What to do: Copy out the data below as written; omit any images.

------------------------------

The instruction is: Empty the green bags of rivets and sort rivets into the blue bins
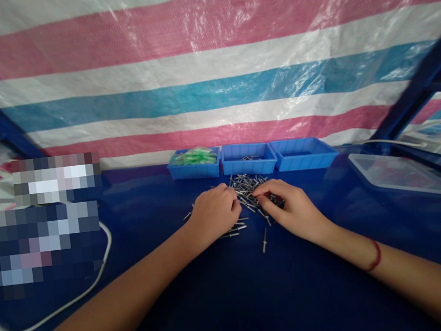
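Note:
A loose pile of silver blind rivets (pixel 246 188) lies on the blue tabletop between my two hands. My left hand (pixel 216 208) rests at the pile's left side, fingers curled in; whatever is inside them is hidden. Beneath and beside it, several rivets (pixel 234 232) lie roughly side by side, partly covered by the hand. On the right edge of the pile, my right hand (pixel 288 203) has thumb and forefinger pinched on a rivet, which the fingertips mostly hide. One single rivet (pixel 264 240) lies apart, nearer to me.
Behind the pile stand three blue bins: the left bin (pixel 195 172) holds green-and-clear packets (pixel 197 156), the middle bin (pixel 249 167) some rivets, and the right bin (pixel 306 162) sits beside them. A clear plastic lid (pixel 397 174) lies right. A white cable (pixel 106 247) loops at left.

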Available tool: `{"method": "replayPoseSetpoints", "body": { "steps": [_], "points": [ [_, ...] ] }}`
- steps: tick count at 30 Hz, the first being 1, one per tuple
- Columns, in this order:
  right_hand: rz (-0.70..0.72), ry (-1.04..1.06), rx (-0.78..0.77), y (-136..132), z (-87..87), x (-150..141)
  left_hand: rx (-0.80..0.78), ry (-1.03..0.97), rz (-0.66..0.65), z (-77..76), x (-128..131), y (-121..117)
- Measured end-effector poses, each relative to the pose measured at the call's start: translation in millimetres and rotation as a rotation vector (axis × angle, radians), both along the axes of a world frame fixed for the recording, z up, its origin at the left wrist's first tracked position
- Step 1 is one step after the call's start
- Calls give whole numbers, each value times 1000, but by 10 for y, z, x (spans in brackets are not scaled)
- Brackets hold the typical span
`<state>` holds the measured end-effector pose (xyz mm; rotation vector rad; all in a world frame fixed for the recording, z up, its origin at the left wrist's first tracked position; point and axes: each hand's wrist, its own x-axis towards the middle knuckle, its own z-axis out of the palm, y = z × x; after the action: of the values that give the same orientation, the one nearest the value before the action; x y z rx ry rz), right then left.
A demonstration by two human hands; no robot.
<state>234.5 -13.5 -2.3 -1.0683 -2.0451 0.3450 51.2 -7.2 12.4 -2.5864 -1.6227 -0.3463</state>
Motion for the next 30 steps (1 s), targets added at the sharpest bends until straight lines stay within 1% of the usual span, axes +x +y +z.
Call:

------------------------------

Result of this task:
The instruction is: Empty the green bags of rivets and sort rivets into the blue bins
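Note:
A loose pile of silver blind rivets (pixel 246 188) lies on the blue tabletop between my two hands. My left hand (pixel 216 208) rests at the pile's left side, fingers curled in; whatever is inside them is hidden. Beneath and beside it, several rivets (pixel 234 232) lie roughly side by side, partly covered by the hand. On the right edge of the pile, my right hand (pixel 288 203) has thumb and forefinger pinched on a rivet, which the fingertips mostly hide. One single rivet (pixel 264 240) lies apart, nearer to me.
Behind the pile stand three blue bins: the left bin (pixel 195 172) holds green-and-clear packets (pixel 197 156), the middle bin (pixel 249 167) some rivets, and the right bin (pixel 306 162) sits beside them. A clear plastic lid (pixel 397 174) lies right. A white cable (pixel 106 247) loops at left.
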
Available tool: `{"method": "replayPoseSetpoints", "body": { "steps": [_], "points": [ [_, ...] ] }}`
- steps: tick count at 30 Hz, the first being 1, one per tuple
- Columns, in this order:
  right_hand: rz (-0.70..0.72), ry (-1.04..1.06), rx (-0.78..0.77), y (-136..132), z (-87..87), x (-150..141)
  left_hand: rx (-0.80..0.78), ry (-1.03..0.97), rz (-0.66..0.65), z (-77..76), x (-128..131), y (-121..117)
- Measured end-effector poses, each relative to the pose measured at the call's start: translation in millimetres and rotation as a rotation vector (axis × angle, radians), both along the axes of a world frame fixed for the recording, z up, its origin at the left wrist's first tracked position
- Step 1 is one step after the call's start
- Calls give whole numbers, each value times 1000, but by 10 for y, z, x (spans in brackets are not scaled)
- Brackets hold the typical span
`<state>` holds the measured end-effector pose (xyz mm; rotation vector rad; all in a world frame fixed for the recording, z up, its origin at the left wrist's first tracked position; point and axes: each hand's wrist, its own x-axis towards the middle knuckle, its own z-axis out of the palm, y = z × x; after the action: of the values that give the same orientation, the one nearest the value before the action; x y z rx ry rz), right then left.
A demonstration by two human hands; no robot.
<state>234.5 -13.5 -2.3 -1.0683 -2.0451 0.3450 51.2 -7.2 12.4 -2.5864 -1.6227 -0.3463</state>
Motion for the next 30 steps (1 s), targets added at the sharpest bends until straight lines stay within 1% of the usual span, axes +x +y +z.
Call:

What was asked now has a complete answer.